Eventually I wandered back to Milwaukee. The voices still besieged me. I lived on the streets. Being back brought me in contact with old friends. I was ashamed for them to see what I’d come to. I tried to hide. Yet for some reason I’d come back here. I knew that.
Finally, through the repeated intervention of people I’d known for a long time, I was committed to a hospital. I didn’t want to go in—I thought it was all part of the big conspiracy. Commitment is difficult legally, and I made it harder. Yet it marked the start of the road back.
I learned that I had paranoid schizophrenia, a physical disease that affects the mind. Hearing voices was one of the symptoms. Slowly the doctors hit upon some drugs that helped. Little by little my condition improved, the voices gradually subsided.

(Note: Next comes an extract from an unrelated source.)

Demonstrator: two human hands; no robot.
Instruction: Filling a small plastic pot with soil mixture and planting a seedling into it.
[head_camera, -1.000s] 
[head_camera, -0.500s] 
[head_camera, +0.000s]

At first it was horrifying. It was an awful thing to face, like seeing a crazy man on the street and suddenly realizing that you are looking into a mirror. One day during therapy, I begged the doctor to show me one person who’d recovered from paranoid schizophrenia.
“Well, Lionel,” he replied, “statistically many people do recover partially, even fully.” He went to quote all the facts and figures.

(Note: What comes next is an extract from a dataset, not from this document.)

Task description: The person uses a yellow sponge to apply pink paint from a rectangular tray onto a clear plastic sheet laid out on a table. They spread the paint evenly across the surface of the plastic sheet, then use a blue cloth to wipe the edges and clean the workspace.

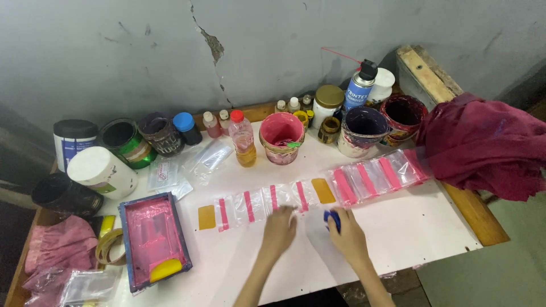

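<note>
head view, far left: pink cloth [62, 243] and a blue-framed printing screen [152, 239] with a yellow squeegee [166, 269].
row of bags: clear plastic bags with pink strips [267, 202] lie across the white table [432, 227].
left hand: left hand [278, 230] flat, fingertips pressing a bag.
right hand: right hand [347, 234] closed around a blue object [331, 218], just beside the row.
far right: maroon cloth [483, 145].

Dim, even indoor light, soft shadows behind the jars, mild glare on plastic, slight blur, corners darkened
</note>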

“No,” I interrupted, “I want to actually meet someone who’s beat it.”
There was no one to show me. People who recover from mental illness rarely divulge that devastating stigma. It would have helped me to see someone who’d come back. “If I get out of here, Doc,” I promised him, “I’m going to make a point of talking about it.”

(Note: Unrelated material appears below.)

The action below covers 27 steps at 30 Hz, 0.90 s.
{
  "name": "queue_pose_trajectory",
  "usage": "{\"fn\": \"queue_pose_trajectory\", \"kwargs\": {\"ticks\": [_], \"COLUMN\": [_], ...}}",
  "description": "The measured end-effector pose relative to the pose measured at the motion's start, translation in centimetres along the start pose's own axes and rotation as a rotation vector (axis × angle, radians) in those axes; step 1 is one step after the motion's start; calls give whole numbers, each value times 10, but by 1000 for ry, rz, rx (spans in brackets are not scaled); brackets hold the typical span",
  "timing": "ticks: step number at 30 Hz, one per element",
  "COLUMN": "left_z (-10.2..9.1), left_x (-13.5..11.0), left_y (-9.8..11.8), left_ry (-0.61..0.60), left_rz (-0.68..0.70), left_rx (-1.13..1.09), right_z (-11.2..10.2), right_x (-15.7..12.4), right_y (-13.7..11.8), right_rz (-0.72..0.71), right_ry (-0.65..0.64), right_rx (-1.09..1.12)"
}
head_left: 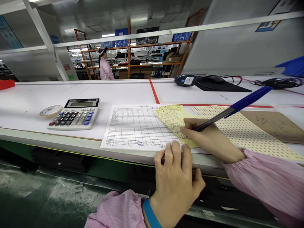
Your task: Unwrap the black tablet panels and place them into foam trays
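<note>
My right hand (pixel 204 136) grips a pen (pixel 220 114) with a blue cap on its upper end, its lower end at a yellow note (pixel 172 118) covered in handwriting. The note overlaps the right side of a white printed form (pixel 133 126) with a table grid and some handwritten entries. My left hand (pixel 174 177) rests its fingertips on the bench's front edge and the form's lower border, fingers a little apart and holding nothing. A blue band circles the left wrist. Left of the form lies a desk calculator (pixel 76 114).
A tape roll (pixel 50 111) lies beside the calculator. Right of the note are a dotted yellow sheet (pixel 237 129) and brown cardboard (pixel 273 125). Farther back sit a scanner (pixel 185 80), a mouse (pixel 213 79) and coiled cable (pixel 279 83). A person (pixel 105 65) stands beyond the bench.
</note>
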State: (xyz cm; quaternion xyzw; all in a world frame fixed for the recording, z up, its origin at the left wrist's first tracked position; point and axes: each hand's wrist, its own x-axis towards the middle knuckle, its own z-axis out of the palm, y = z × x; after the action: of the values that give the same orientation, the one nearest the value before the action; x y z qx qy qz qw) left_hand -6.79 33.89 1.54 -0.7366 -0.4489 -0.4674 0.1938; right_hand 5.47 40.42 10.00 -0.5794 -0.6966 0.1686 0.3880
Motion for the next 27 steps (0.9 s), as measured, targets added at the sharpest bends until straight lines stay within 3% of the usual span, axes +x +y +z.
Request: {"fn": "queue_pose_trajectory", "kwargs": {"ticks": [11, 13, 15, 18, 21, 23, 27], "left_z": [0, 0, -1, 0, 1, 2, 1], "left_x": [-1, -1, -1, -1, -1, -2, -2], "left_y": [1, 1, 1, 0, 0, -1, -1], "left_ry": [-8, -2, 5, 14, 27, 28, 30], "left_rz": [-10, -8, -4, 5, 13, 12, 1], "left_rx": [-3, -1, 2, 8, 7, 3, 2], "right_z": [3, 1, -7, -28, -51, -59, -56], "right_x": [0, -2, -2, 2, 8, 10, 9], "right_y": [-1, 1, 7, 20, 36, 44, 55], "right_rz": [9, 18, 39, 65, 24, -25, -56], "right_ry": [24, 120, 316, 641, 852, 886, 783], "right_rx": [47, 87, 134, 215, 265, 249, 76]}}
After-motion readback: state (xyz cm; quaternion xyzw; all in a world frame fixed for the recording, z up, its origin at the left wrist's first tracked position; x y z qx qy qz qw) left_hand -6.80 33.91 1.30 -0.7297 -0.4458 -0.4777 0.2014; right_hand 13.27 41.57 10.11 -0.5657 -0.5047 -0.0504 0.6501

I did recover. Not without setbacks and relapses, not without moments when I thought I could never again face life, but I did get well with the help of friends, doctors who found the right medication to help me and the voice of a loving God.
I discovered new strategies to cope with the world. For a while, symptoms sometimes came back. Like one night after I got out of the hospital. I was walking up to a cafe near my apartment for dinner when suddenly I knew that every patron inside was saying terrible things about me. I stood at the door, terrified, my heart pounding. I was about to run home and lock myself in when I thought, No, you’ve got to do this. You’ve got to go inside and face these people.
Still I was convinced they were all talking about me. Well, I figured, maybe they’re saying good things like, “Hey, there’s Lionel Aldridge. He used to play for the Packers and then he got sick. Look how good he’s doing now.” If people really were saying bad things about me, I would have to forgive them. Forgiveness made what they said harmless; it didn’t matter whether it was real or imagined.
I went inside, sat down and ordered my dinner. The room was alive with chatter. I was almost too nervous to eat. Then slowly it dawned that these people were talking about everything in the world except me.
It worked. From then on when I thought strangers were talking about me, I always convinced myself that they were saying good things, or forgave them for the bad things I imagined them saying. And through the whole process I never stopped asking God’s help or listening for his voice.
In time the voices went away. I still see a doctor and take my medication, like anyone with a serious illness, but I am well again, well enough to keep a promise. Today I travel the country speaking to groups about mental illness and recovery. It’s vital for patients, families and even doctors to see someone who’s actually made it back.
In January 1985, the anniversary of the Packers’ first Super Bowl win 18 years before, I got a card in the mail from a bunch of my old teammates. They’d gotten together and commissioned an exact copy of the missing victory ring to give to me.
I knew that day that I had returned. Even when you think you’ve lost everything in your life, there is always hope of finding a way back, sometimes to an even better place.
I found my way, with the loving voice of God to guide me.